_What is being asked_
No pictures belong in the copy, but every line of the material below must be reproduced exactly.
━━━━
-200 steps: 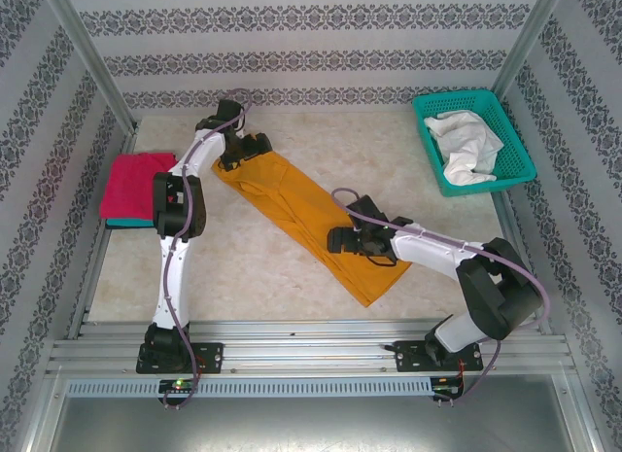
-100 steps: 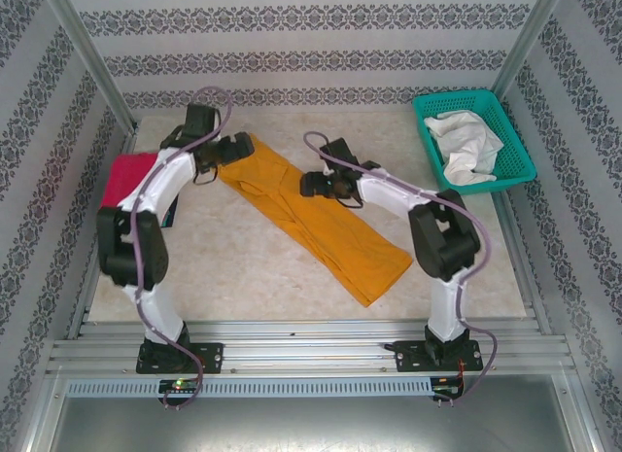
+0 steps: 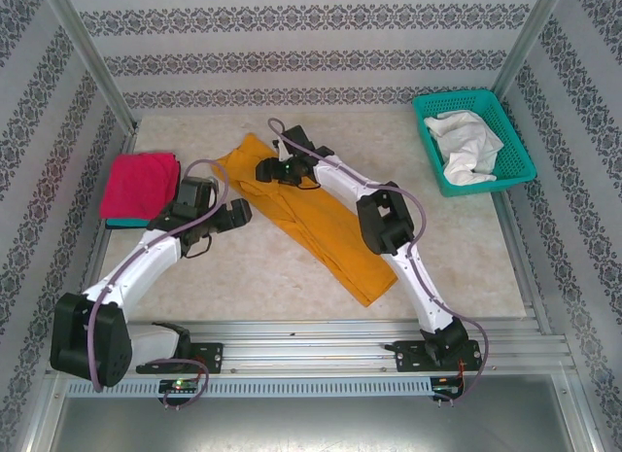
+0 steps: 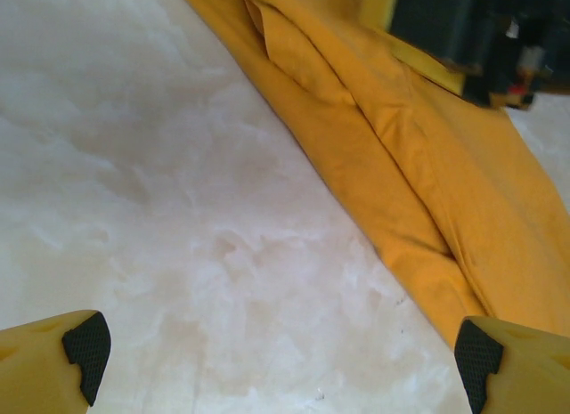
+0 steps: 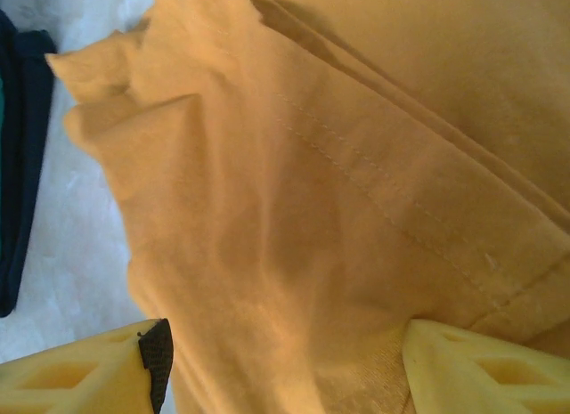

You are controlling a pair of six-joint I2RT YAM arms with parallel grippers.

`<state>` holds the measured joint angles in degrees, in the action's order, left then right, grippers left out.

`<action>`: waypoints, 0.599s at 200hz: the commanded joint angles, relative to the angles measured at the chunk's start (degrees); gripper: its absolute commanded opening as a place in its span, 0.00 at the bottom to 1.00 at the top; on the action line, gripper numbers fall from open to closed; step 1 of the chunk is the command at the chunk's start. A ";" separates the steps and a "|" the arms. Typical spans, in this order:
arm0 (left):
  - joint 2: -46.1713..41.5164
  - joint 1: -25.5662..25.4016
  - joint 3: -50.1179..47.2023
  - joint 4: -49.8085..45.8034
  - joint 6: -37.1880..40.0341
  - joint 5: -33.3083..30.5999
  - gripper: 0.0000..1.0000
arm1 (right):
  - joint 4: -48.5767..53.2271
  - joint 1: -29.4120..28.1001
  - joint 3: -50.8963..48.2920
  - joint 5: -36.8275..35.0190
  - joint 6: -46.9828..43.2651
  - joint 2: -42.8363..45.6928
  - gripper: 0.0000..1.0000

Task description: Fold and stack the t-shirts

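A mustard-orange t-shirt (image 3: pixel 321 219) lies folded into a long strip, running diagonally across the table. My right gripper (image 3: pixel 264 169) is at its far left end, low over the cloth. Its jaws stand apart there with a rumpled bunch of the shirt (image 5: pixel 338 209) between them, and the right gripper (image 5: pixel 285 361) has one fingertip (image 5: pixel 445 352) pressing the fabric. My left gripper (image 3: pixel 236 214) is open over bare table just left of the strip. In the left wrist view the left gripper (image 4: pixel 276 352) holds nothing, and the shirt's edge (image 4: pixel 427 165) runs past on the right. A folded magenta t-shirt (image 3: pixel 141 185) lies on a teal one (image 3: pixel 126 222) at the far left.
A teal lattice basket (image 3: pixel 462 95) with white cloth (image 3: pixel 465 146) in it stands at the back right. The right arm (image 3: pixel 384 219) stretches over the shirt's middle. Metal frame posts and patterned walls close in the table.
The right gripper swept from the shirt's near end up to its far left end, its jaws narrowing. The left gripper left that far end and drew back toward the near left.
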<state>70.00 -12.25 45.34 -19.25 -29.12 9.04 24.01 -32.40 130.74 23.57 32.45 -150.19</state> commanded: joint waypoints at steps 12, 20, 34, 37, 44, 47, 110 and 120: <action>-1.97 -1.00 -0.79 5.39 2.00 2.69 1.00 | 5.91 1.97 5.15 -3.93 4.06 -2.83 0.69; -1.97 -1.01 -0.81 6.38 2.47 3.95 1.00 | 6.98 2.78 4.89 -5.81 4.16 -2.75 0.69; -1.55 -1.19 -0.87 8.52 3.08 6.84 1.00 | 10.80 3.94 4.71 -10.78 2.66 -1.95 0.69; -1.42 -1.21 -0.87 9.20 3.29 7.62 1.00 | 11.52 4.11 4.49 -11.83 2.43 -1.69 0.69; -1.26 -1.45 -1.03 10.92 3.94 9.24 1.00 | 12.73 4.87 3.31 -14.16 1.83 -0.91 0.70; -1.12 -1.73 -1.09 11.50 4.15 9.66 1.00 | 12.88 5.20 2.50 -14.91 1.70 -0.45 0.70; 2.60 -14.16 0.84 20.07 17.31 4.45 1.00 | 4.76 15.82 -18.02 -14.75 6.09 9.67 0.69; 4.54 -14.85 1.41 21.93 17.20 7.49 1.00 | 3.87 17.21 -19.85 -14.36 6.06 10.67 0.69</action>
<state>71.16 -24.51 44.62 -3.29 -17.56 15.11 26.13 -18.63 116.09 12.40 36.80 -140.59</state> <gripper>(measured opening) 0.999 0.691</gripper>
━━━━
_Written reply_
-200 steps: 
-100 steps: 
+0 steps: 
+0 steps: 
+0 steps: 

You are controlling a pair of six-joint I2RT YAM arms with parallel grippers.

`<state>` holds the measured joint angles in degrees, in the action's order, left then right, grippers left out.

`<action>`: waypoints, 0.599s at 200hz: the commanded joint angles, relative to the angles measured at the chunk's start (degrees); gripper: its absolute commanded opening as a place in its span, 0.00 at the bottom to 1.00 at the top; on the action line, gripper numbers fall from open to closed; step 1 of the chunk is the command at the chunk's start. A ";" separates the steps and a "|" the arms. Typical spans, in this order:
arm0 (left):
  - joint 2: -46.1713..41.5164
  - joint 1: -25.5662..25.4016
  - joint 3: -50.1179..47.2023
  - joint 4: -49.8085..45.8034
  - joint 6: -37.1880..40.0341
  - joint 5: -33.3083..30.5999
  - gripper: 0.0000..1.0000
arm1 (right):
  - joint 4: -48.5767..53.2271
  - joint 1: -29.4120..28.1001
  - joint 3: -50.8963..48.2920
  - joint 5: -36.8275..35.0190
  - joint 6: -46.9828..43.2651
  - joint 2: -42.8363..45.6928
  - gripper: 0.0000..1.0000

Task description: Fold and stack the t-shirts

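A mustard-orange t-shirt (image 3: pixel 321 219) lies folded into a long strip, running diagonally across the table. My right gripper (image 3: pixel 264 169) is at its far left end, low over the cloth. Its jaws stand apart there with a rumpled bunch of the shirt (image 5: pixel 338 209) between them, and the right gripper (image 5: pixel 285 361) has one fingertip (image 5: pixel 445 352) pressing the fabric. My left gripper (image 3: pixel 236 214) is open over bare table just left of the strip. In the left wrist view the left gripper (image 4: pixel 276 352) holds nothing, and the shirt's edge (image 4: pixel 427 165) runs past on the right. A folded magenta t-shirt (image 3: pixel 141 185) lies on a teal one (image 3: pixel 126 222) at the far left.
A teal lattice basket (image 3: pixel 462 95) with white cloth (image 3: pixel 465 146) in it stands at the back right. The right arm (image 3: pixel 384 219) stretches over the shirt's middle. Metal frame posts and patterned walls close in the table.
The right gripper swept from the shirt's near end up to its far left end, its jaws narrowing. The left gripper left that far end and drew back toward the near left.
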<state>70.00 -12.25 45.34 -19.25 -29.12 9.04 24.01 -32.40 130.74 23.57 32.45 -150.19</state> commanded: joint waypoints at steps 12, 20, 34, 37, 44, 47, 110 and 120: <action>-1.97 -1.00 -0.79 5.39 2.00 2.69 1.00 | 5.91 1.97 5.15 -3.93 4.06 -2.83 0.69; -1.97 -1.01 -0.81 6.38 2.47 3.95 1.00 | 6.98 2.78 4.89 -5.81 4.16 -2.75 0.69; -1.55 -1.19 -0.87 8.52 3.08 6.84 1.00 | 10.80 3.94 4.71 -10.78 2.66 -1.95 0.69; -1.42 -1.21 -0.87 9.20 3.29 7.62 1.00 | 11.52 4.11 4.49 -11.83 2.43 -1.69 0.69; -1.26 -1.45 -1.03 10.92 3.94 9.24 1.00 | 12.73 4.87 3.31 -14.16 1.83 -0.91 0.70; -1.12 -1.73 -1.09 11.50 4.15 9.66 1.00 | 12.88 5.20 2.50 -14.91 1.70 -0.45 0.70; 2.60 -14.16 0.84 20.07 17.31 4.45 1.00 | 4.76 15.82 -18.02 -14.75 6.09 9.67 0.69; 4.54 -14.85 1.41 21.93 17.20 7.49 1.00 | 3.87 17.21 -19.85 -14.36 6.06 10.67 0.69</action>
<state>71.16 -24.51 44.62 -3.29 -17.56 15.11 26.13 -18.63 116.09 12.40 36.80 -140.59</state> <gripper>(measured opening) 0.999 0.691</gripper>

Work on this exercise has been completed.